A bill introduced Monday, Feb. 2, in the Nevada Senate would require preteens in the state to be vaccinated against meningitis and the human papillomavirus (HPV) before enrolling in private or public schools or daycare.
“If we vaccinate people, we can prevent diseases that are not only horrific but deadly,” said Joe Hardy, a Boulder City Republican senator who is chair of the Health and Human Services Committee and supports the bill, according to the Associated Press. “The vaccines that we use now have a purpose, and this is one of those that has a purpose and will protect people for a long, long time.”
HPV is the most common sexually transmitted infection in the United States. The Centers for Disease Control and Prevention states that about 79 million Americans have HPV—about 360,000 will contract genital warts annually and more than 10,000 women will get cervical cancer.
Experts recommend administering the three-part vaccine throughout a six-month period for males and females at 11 or 12 years old before they become sexually active.
Nevada ranks below the national average in vaccinating against HPV, with about 27 percent of girls between 13 and 17 years old having completed all three parts of the vaccine, and 7 percent of boys.
“The important message is that HPV vaccine is cancer prevention,” said Heidi Parker, executive director of the nonprofit group Immunize Nevada, according to the news agency. “Studies have shown that it does not increase promiscuity.”
The state already requires that children receive vaccines for diphtheria, measles, polio, rubella, tetanus and whooping cough.
But a mandate involving HPV, critics say, encourages promiscuity and that pharmaceutical companies behind the vaccine have pushed hard for the legislation, Associated Press reported. Mandatory HPV vaccines have only passed in the District of Columbia and Virginia.
In 2007, a similar mandate was made when Texas Gov. Rick Perry ordered that young girls be vaccinated.
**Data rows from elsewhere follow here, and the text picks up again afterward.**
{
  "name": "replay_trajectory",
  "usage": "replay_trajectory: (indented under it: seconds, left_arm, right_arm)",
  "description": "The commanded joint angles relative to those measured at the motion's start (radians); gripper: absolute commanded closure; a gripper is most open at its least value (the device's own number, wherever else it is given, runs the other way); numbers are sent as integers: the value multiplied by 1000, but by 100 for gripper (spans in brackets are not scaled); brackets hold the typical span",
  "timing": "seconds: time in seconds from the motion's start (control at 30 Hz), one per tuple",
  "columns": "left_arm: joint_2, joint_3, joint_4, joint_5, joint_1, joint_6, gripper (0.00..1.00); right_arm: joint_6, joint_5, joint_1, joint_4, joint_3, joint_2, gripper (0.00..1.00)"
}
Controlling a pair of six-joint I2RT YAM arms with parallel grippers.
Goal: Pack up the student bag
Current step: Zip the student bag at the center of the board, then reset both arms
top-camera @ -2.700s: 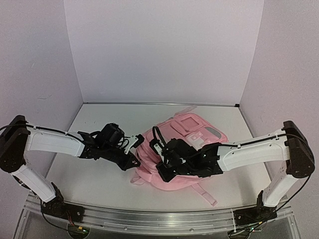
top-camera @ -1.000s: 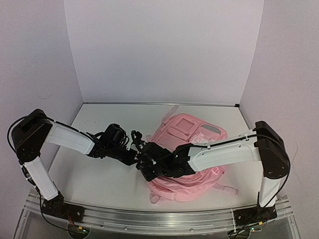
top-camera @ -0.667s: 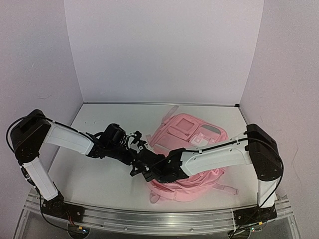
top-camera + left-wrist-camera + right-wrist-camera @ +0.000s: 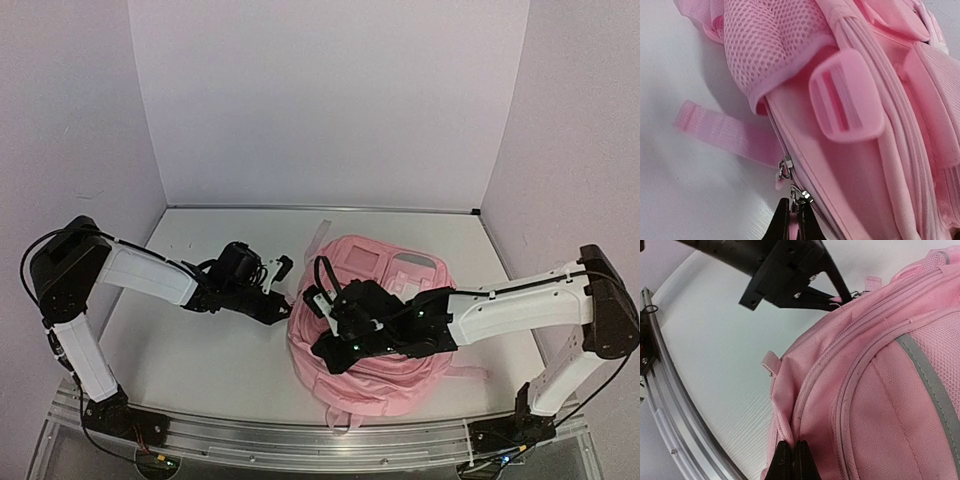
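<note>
The student bag point(image 4: 395, 345), a big soft pink backpack, lies in the middle of the table. My left gripper point(image 4: 792, 222) sits at the bag's left edge, shut on the pink zipper pull point(image 4: 792, 216) below a metal slider point(image 4: 801, 196). A second slider point(image 4: 784, 167) hangs just above it. My right gripper point(image 4: 792, 452) is shut on a fold of the bag's pink fabric point(image 4: 790, 427) at its near-left side. In the top view the left gripper point(image 4: 289, 303) and the right gripper point(image 4: 324, 350) are close together on the bag's left side.
A pink buckle point(image 4: 845, 97), a mesh pocket point(image 4: 765, 45) and a loose strap point(image 4: 725, 132) lie by the left gripper. A grey reflective stripe point(image 4: 930, 375) crosses the bag. The metal rail point(image 4: 670, 405) runs along the near table edge. White walls enclose the table.
My right gripper has shut on the bag's fabric and its arm has drawn back to the right. The bag has turned and bunched up rounder. The left gripper keeps its hold.
</note>
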Motion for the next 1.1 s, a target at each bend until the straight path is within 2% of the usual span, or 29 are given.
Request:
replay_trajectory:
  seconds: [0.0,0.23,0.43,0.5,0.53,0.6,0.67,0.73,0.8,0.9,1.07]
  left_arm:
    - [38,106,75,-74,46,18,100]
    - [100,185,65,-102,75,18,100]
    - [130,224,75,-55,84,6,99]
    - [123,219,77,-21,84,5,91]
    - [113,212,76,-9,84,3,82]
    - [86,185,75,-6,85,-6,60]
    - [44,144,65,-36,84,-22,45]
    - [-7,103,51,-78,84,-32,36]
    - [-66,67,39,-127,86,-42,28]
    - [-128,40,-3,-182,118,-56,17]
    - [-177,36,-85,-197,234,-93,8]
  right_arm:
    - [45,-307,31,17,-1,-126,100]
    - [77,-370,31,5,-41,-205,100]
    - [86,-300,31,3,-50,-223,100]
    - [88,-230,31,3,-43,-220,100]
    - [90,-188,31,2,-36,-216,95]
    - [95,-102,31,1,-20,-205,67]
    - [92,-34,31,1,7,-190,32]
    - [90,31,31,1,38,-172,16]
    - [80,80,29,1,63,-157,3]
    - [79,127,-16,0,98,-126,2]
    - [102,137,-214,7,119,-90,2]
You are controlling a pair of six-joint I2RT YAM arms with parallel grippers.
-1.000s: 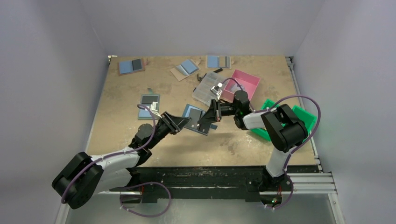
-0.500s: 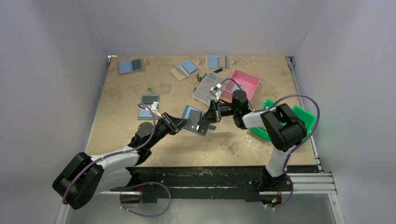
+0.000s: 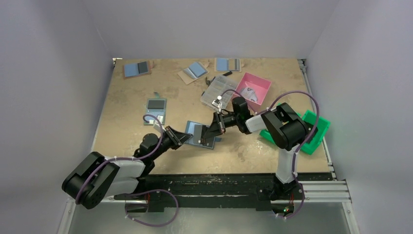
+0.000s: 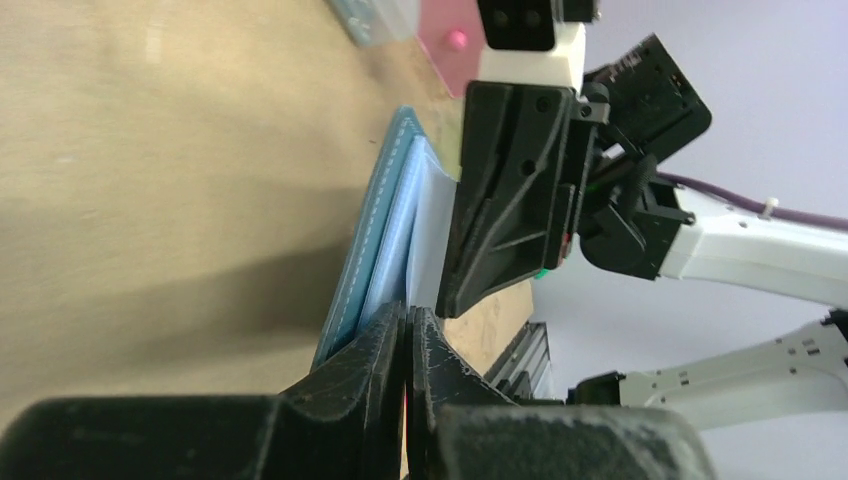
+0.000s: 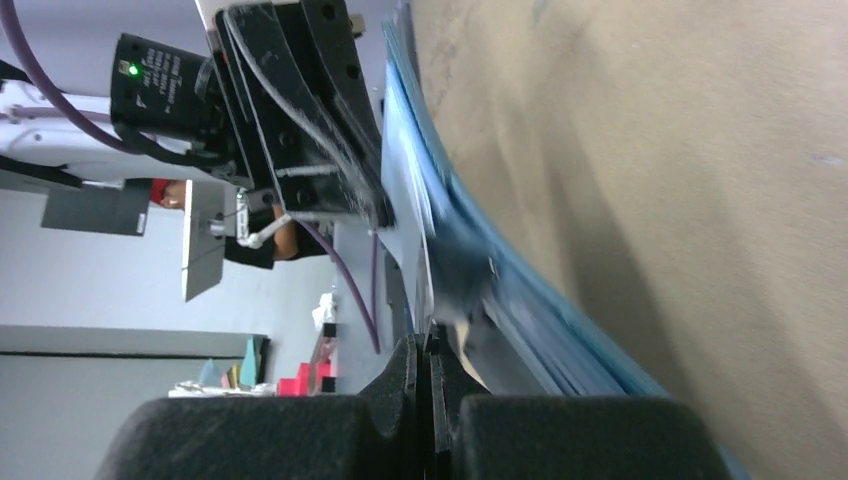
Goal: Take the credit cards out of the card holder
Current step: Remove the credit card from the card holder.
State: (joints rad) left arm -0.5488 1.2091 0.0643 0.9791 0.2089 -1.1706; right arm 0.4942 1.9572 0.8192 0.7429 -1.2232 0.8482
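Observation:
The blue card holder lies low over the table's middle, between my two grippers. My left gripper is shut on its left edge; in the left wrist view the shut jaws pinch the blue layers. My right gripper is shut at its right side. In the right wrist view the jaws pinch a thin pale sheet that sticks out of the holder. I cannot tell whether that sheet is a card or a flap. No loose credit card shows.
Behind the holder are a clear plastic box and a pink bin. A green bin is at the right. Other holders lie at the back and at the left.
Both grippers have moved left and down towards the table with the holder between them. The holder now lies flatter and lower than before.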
Lawmakers ultimately overturned the measure, which faced strong backlash from critics and religious conservatives groups who cited Perry’s relationship with lobbyists from Merck & Co., a drugmaker that was the only company producing a vaccine at the time.
Mereck and GlaxoSmithKline PLC, which produces the HPV vaccine Cervarix, also donated about $10,000 to Democratic legislative candidates and the Democratic Searchlight Leadership Fund PAC in the last election cycle, Nevada campaign finance records indicate.
Despite these political ties, nonprofit groups like Immunize Nevada want more students to get the vaccine and say requiring it for school enrollment is a good way to reach the goal of immunizing 80 percent of Nevada teenagers against HPV by 2020.